Unlike this year’s Super Bowl, US stock market performance has essentially followed the same script as last year thus far. Back in 2014, stocks fell around 4% in January, raising fears that the prolonged uptrend was finally be coming to an end. As it turns out, those fears were misplaced and the S&P 500 powered higher in each of the next five months on its way to setting 51 new all-time closing highs over the course of the year.
This year, traders are once again fearful that January’s 3.5% pullback may portend darker times ahead for US stocks. The media has latched on to stories about the bearish implications of the so-called “January Effect” (the idea that the stock market’s performance in January can foreshadow the full-year performance), despite the fact that stocks have actually moved higher over the final 11 months of the year five of the last six times that we’ve seen a down close in January. Some traders have even tweaked the rule to show only instances where stocks have closed lower in January after three or more “up” years, finding bearish implications for the rest of the year over an admittedly small sample size.
While these forecasts can have limited uses, traders and investors should always defer to the price action to evaluate the current health of the market. From that perspective, the picture is mixed. The S&P 500 continues to hold above its 200-day moving average, keeping the long-term uptrend intact, but some traders have noted a possible 3-month Head-and-Shoulders pattern forming with a neckline in the 1970-1980 zone. At the same time, the MACD indicator is showing bearish momentum and the RSI has put in three consecutive lower highs, suggesting that buying enthusiasm is waning though the sellers haven’t necessarily taken the upper hand yet.

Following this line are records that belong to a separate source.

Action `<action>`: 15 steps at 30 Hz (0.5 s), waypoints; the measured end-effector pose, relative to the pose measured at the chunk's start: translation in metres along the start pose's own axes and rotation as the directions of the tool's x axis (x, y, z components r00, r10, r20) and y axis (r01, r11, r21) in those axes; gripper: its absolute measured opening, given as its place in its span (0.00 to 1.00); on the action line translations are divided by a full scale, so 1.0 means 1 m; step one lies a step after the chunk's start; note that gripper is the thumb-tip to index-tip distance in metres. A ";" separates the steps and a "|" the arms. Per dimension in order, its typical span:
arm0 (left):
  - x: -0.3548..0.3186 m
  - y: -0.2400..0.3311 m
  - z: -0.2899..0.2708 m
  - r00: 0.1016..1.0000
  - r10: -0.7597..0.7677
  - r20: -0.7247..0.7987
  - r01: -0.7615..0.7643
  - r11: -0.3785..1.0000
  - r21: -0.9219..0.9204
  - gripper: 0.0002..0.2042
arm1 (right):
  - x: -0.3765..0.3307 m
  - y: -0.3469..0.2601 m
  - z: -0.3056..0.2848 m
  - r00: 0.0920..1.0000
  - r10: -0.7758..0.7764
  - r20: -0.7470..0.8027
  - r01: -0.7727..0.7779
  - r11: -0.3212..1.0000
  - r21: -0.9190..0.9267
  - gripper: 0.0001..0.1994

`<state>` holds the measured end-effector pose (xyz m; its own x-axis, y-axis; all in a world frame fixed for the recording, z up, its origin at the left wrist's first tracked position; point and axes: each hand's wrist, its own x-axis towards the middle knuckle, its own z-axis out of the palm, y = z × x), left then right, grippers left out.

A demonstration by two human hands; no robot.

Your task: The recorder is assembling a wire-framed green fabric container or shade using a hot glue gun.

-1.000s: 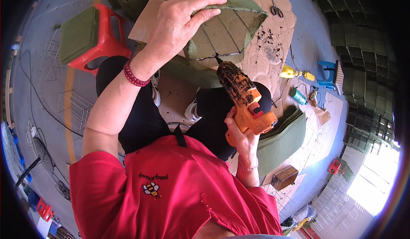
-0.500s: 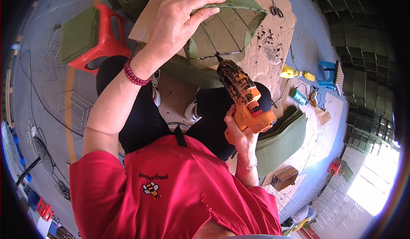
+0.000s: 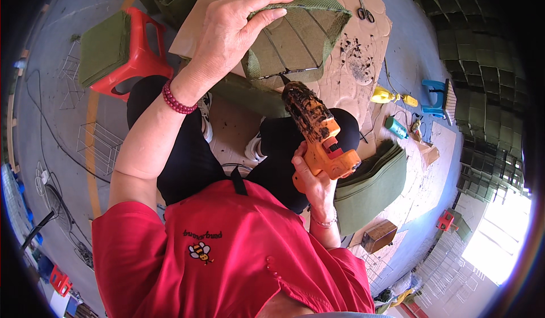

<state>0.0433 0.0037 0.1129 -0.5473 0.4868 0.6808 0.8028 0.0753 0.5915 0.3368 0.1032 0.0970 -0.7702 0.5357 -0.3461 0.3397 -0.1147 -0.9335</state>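
My left hand (image 3: pixel 230 25) pinches the upper edge of a green mesh fabric box (image 3: pixel 301 37), whose thin wire frame shows inside. My right hand (image 3: pixel 315 184) is wrapped around the handle of an orange glue gun (image 3: pixel 323 142), its front half crusted with black residue. The gun's dark nozzle tip is at the near wire edge of the box, close to a black streak along it; whether it touches, I cannot tell. The box rests on a brown cardboard-topped surface (image 3: pixel 374 40) just beyond my knees.
Scissors (image 3: pixel 364 8) lie at the far right of the cardboard, near black crumbs (image 3: pixel 355 54). Left stands a red stool (image 3: pixel 136 62) bearing stacked green fabric (image 3: pixel 105 48). At right are folded green sheets (image 3: pixel 374 190), a yellow bottle (image 3: pixel 383 95), a teal can (image 3: pixel 396 128) and a blue stool (image 3: pixel 434 99).
The glue gun and my right hand have shifted slightly left, the nozzle moving along the near wire edge. My left hand and the box have edged slightly left too, with the grip kept.
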 end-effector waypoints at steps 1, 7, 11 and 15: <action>0.000 0.000 0.000 1.000 -0.006 0.006 0.006 1.000 0.000 0.11 | 0.000 0.001 0.000 1.000 0.000 -0.001 0.000 1.000 0.001 0.13; 0.001 -0.001 0.000 1.000 -0.008 0.015 0.008 1.000 0.001 0.11 | 0.000 0.012 0.005 0.995 -0.082 0.065 0.086 0.993 -0.075 0.11; 0.000 -0.003 0.003 1.000 -0.006 0.005 0.006 1.000 -0.003 0.11 | 0.000 0.015 0.008 0.993 -0.099 0.064 0.103 0.993 -0.051 0.11; 0.001 -0.002 0.002 1.000 -0.010 0.004 0.010 1.000 -0.009 0.11 | -0.001 0.020 0.009 0.990 -0.095 0.103 0.107 0.988 -0.112 0.11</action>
<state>0.0418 0.0055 0.1115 -0.5543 0.4894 0.6732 0.7952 0.0726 0.6020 0.3397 0.0932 0.0783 -0.8507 0.4550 -0.2633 0.3139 0.0378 -0.9487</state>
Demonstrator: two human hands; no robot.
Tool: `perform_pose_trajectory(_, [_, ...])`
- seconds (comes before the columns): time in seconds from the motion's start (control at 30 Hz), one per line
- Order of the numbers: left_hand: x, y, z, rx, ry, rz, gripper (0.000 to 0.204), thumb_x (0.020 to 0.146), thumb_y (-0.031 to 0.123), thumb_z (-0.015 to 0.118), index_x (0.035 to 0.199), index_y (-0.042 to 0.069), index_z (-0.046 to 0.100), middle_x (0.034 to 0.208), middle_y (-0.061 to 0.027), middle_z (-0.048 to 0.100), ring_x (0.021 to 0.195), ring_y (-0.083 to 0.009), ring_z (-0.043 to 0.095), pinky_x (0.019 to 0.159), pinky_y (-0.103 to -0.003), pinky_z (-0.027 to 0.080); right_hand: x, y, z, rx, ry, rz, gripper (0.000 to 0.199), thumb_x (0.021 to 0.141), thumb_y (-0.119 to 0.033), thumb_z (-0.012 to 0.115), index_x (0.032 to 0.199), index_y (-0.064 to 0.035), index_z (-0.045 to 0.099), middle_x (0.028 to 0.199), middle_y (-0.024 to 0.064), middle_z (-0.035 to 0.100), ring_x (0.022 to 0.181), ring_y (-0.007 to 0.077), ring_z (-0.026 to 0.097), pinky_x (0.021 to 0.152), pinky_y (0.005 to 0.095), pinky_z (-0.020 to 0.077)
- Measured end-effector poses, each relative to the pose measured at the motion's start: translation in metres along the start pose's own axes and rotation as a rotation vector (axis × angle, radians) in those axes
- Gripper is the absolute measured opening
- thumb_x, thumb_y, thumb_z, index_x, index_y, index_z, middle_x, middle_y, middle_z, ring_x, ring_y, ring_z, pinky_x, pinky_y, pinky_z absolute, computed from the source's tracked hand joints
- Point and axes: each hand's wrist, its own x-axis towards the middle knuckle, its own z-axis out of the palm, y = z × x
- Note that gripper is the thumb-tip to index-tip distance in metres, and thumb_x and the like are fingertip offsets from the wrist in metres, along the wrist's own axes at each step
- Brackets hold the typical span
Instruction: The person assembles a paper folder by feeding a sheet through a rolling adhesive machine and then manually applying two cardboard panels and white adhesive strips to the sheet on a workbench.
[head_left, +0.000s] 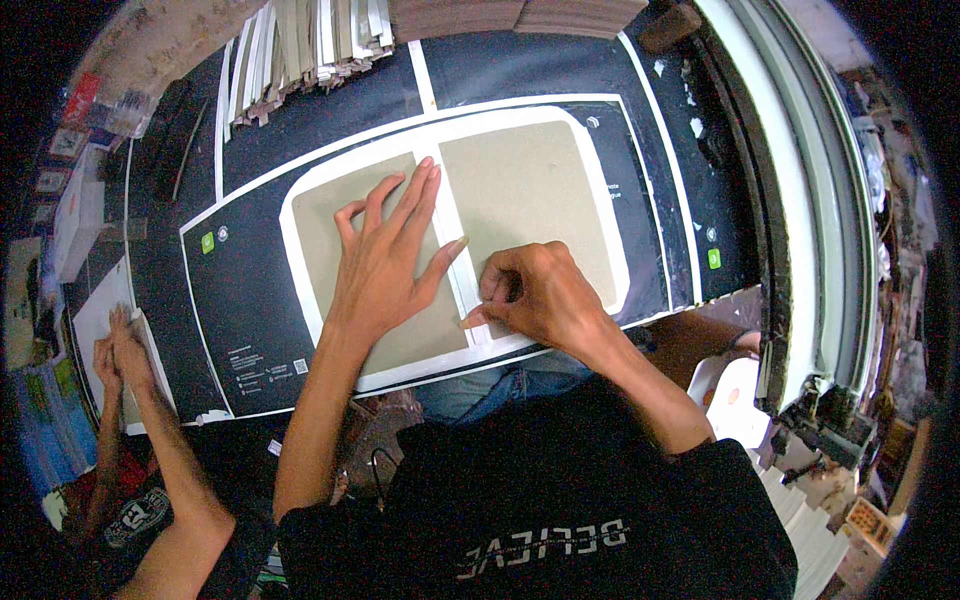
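Note:
Two grey-brown boards lie side by side on a dark printed cover sheet [240,340] with a white border. Over the left board [405,335], my left hand [385,255] rests with fingers stretched out. Its fingertips reach the top of the white gap between the boards, and its thumb points at a narrow white strip [463,285] in that gap. My right hand [535,295] is closed, fingers curled and thumb tip touching the strip's lower end. Whatever it pinches is hidden. The right board [530,190] lies beyond it.
A pile of thin board strips [310,45] stands at the far left, beside stacked brown boards [520,15]. A pale metal machine rail [780,180] runs along the right. At the left, a co-worker's hands [125,360] work on a white sheet [100,320].

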Motion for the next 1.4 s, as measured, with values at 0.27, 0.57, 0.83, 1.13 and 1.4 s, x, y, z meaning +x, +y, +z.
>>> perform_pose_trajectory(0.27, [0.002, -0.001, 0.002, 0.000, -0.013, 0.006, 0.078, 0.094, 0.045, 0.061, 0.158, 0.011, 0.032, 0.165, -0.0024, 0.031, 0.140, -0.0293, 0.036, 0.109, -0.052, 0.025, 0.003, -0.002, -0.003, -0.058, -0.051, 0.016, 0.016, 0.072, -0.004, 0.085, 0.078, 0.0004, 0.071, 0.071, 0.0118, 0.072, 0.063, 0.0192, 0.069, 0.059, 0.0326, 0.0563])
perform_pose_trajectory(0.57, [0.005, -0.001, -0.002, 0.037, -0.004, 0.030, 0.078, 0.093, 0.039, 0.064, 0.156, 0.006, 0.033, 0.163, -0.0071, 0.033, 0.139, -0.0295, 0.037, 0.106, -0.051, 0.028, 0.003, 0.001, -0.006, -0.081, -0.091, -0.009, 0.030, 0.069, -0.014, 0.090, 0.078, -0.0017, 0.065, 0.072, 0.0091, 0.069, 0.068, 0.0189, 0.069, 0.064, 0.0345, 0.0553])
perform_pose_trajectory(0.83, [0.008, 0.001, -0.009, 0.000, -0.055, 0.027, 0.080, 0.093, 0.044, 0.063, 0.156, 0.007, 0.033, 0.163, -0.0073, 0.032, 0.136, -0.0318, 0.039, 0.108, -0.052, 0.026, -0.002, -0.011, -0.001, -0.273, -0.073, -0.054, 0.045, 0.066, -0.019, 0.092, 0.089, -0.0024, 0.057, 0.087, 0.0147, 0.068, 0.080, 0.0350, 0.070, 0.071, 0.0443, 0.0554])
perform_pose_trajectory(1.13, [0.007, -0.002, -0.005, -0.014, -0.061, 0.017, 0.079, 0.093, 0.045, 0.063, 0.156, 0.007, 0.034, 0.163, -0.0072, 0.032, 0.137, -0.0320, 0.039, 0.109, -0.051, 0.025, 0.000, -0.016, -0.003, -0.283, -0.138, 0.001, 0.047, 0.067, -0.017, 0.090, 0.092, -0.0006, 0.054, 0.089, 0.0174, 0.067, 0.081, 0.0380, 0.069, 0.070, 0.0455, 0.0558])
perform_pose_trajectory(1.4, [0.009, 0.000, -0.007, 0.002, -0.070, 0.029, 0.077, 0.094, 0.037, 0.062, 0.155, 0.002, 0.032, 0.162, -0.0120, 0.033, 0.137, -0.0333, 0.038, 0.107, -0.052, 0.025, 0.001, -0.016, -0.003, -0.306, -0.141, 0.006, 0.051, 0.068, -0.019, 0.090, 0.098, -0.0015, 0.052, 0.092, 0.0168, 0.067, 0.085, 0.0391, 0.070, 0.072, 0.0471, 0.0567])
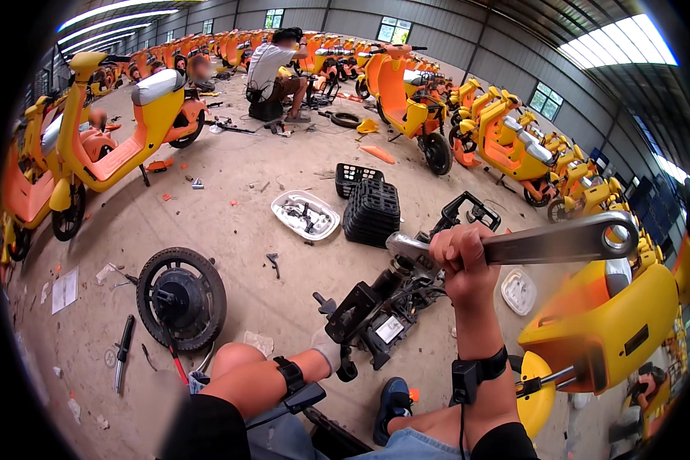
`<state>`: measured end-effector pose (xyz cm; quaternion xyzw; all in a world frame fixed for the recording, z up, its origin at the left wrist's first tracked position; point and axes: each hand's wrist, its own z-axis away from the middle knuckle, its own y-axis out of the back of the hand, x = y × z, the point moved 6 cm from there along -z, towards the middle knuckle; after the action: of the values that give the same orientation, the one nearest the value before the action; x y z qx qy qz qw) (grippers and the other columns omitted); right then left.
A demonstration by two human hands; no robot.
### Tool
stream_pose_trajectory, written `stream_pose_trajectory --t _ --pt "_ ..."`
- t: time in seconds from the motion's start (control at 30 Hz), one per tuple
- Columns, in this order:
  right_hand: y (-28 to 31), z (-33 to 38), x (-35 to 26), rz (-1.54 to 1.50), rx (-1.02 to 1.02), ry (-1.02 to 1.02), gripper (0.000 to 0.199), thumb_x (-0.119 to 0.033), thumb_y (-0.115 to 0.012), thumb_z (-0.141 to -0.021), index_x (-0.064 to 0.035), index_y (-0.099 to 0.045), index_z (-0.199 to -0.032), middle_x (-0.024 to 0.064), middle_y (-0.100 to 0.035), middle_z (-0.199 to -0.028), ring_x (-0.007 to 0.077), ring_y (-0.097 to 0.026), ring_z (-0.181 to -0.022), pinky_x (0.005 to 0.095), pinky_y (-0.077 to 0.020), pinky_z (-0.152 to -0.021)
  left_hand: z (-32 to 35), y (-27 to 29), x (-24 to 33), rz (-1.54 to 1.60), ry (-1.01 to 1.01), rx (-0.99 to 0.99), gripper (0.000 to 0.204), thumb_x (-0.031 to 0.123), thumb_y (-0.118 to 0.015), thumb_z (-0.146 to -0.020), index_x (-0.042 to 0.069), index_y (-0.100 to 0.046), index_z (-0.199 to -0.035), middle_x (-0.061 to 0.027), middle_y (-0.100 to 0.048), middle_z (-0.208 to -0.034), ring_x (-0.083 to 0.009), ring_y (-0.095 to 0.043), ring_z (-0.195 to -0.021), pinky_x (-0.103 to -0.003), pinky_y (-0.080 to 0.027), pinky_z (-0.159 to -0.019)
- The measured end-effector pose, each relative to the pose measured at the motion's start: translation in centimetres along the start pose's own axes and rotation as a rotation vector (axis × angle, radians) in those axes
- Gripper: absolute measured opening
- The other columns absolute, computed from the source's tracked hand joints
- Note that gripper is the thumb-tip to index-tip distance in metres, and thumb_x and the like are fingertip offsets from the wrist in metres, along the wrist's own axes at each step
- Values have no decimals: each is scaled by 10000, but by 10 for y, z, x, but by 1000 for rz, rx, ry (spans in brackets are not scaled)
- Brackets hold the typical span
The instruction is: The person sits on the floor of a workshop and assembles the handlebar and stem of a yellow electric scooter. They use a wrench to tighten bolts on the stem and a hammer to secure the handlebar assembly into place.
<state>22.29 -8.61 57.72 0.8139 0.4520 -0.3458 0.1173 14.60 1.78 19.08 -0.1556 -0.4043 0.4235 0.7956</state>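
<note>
My right hand [464,264] is closed round a large grey adjustable wrench [560,241], close to its head. The wrench's jaw lies at the tube end of a black scooter frame [387,314]; whether it grips the tube I cannot make out. The long handle points right, ending in a round hole. Low on the frame's near side, my left hand [326,349], in a light glove, holds its black metalwork, with the fingers partly hidden. Wires and a white label show on the frame, which stands tilted between my legs.
A hub-motor wheel [180,295] lies at left, near a shock absorber [124,353]. Ahead are a white tray of parts [305,216] and stacked black baskets [372,211]. A yellow scooter body [602,330] stands close at right. Farther off, a person [272,73] sits among scooters.
</note>
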Motion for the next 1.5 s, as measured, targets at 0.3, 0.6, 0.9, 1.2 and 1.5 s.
stream_pose_trajectory --t 0.3,0.6,0.9,1.2,1.5 --pt "-18 5 -13 186 -131 114 448 -351 -617 -947 -31 -503 -655 49 -495 -572 154 -446 -502 305 -374 -511 -1 0 -3 11 5 4 455 515 -365 -922 135 -587 -1035 -126 -573 -776 -312 -547 -603 -478 -465 -565" --pt "4 17 -17 29 -24 168 465 -334 -600 -952 -9 -493 -636 67 -488 -537 140 -434 -454 271 -342 -428 3 3 0 17 -4 15 457 521 -365 -919 138 -589 -1031 -123 -572 -774 -307 -543 -598 -472 -461 -557" --pt "8 13 -19 -57 24 139 448 -348 -610 -955 -11 -531 -671 82 -508 -558 133 -422 -465 270 -319 -431 4 5 -2 20 -4 35 460 527 -366 -915 142 -590 -1027 -119 -571 -771 -302 -539 -592 -465 -457 -549" --pt "10 3 0 -86 129 -151 258 -226 -671 -923 -45 -582 -763 8 -549 -607 74 -486 -488 237 -371 -447 2 13 -4 37 -4 102 462 532 -366 -912 145 -592 -1024 -115 -570 -768 -297 -536 -586 -459 -453 -541" --pt "18 -11 -15 120 285 -216 389 -320 -657 -929 -47 -552 -672 -44 -456 -566 55 -386 -533 267 -315 -481 19 -24 0 0 -28 140 479 570 -371 -887 162 -598 -997 -88 -551 -743 -264 -499 -552 -418 -410 -499"
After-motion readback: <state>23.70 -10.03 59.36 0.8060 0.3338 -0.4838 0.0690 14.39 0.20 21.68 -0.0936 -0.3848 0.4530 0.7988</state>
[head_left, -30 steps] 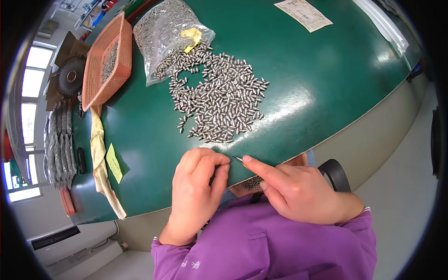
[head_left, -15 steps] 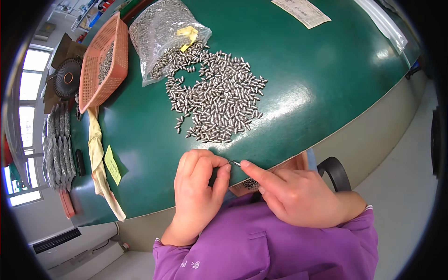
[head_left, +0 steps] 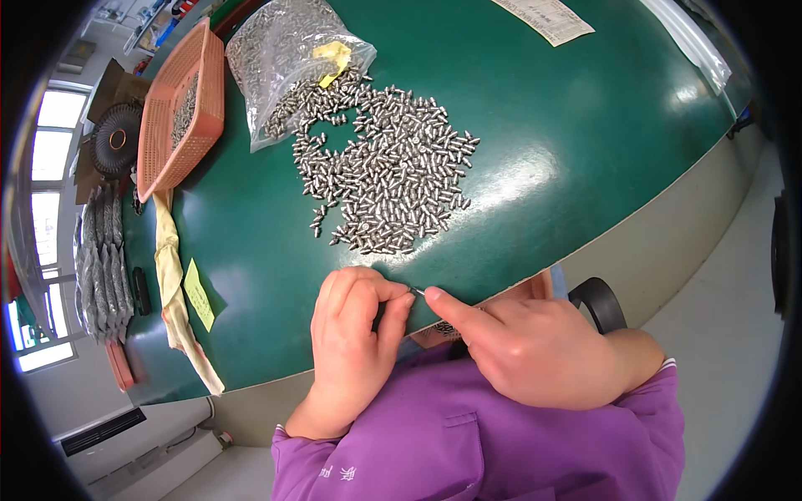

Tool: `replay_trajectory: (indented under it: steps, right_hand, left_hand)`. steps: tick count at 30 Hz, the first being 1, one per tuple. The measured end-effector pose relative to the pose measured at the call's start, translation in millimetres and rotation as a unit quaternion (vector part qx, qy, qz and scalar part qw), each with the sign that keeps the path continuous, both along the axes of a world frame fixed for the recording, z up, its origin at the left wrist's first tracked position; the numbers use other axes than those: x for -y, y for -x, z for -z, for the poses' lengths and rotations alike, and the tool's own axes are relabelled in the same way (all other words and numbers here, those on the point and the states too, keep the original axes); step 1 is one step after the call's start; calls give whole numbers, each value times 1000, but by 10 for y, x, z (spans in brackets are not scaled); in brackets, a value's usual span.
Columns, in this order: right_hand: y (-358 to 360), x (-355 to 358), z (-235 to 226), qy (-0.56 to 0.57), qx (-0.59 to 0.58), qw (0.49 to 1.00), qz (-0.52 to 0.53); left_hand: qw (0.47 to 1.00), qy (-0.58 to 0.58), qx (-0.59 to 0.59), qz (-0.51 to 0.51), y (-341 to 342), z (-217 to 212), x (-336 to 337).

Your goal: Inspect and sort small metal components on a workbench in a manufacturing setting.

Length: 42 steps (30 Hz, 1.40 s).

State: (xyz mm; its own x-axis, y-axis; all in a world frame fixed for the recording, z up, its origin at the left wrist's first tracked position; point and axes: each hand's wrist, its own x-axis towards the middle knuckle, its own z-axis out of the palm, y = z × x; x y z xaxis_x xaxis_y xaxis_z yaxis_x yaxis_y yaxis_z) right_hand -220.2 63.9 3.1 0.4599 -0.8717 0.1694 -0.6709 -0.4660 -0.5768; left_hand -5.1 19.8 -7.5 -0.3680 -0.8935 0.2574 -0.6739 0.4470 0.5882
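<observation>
1. The left hand (head_left: 355, 334) and the right hand (head_left: 518, 346) meet at the near edge of the green table (head_left: 585, 125).
2. Both hands pinch one tiny silver piece (head_left: 417, 291) between their fingertips. It is too small to tell its shape for sure.
3. Just past the hands lies a big pile of little silver pieces (head_left: 388, 171).
4. Far and left of the pile sits a clear plastic bag (head_left: 284, 58), full of the same pieces, with a yellow slip (head_left: 332, 57) inside.
5. An orange basket (head_left: 180, 108) stands left of the bag.
6. A small yellow note (head_left: 198, 294) lies near the left edge, beside a pale cloth strip (head_left: 171, 284).
7. A white paper label (head_left: 545, 17) lies at the far right.
</observation>
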Motion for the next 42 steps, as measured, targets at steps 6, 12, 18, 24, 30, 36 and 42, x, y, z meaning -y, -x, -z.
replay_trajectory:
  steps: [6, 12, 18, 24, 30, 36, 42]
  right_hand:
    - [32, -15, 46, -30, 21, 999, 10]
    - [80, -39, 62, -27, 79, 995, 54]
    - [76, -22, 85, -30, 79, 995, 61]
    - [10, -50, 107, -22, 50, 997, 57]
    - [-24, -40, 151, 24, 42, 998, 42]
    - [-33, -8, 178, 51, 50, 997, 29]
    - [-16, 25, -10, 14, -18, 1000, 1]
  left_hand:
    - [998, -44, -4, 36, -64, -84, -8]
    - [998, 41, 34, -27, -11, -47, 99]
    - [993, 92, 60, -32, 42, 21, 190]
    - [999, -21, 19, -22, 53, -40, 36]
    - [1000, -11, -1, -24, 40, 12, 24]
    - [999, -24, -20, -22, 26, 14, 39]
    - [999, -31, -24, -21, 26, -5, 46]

In our view, the Head-and-Shoulders pattern is far from definitive, but even if you view the recent price action as a sideways range, a break below previous support and the 200-day MA around 1970 would have strongly bearish implications. In that case, bears may finally have their day in the sun and could seek to push the index down toward the 61.8% Fibonacci retracement near 1920 next. On the other hand, sellers have already been burned repeatedly going against the S&P 500 uptrend, so we’re inclined to give the rally the benefit of the doubt as long as the index holds above the 1970 floor.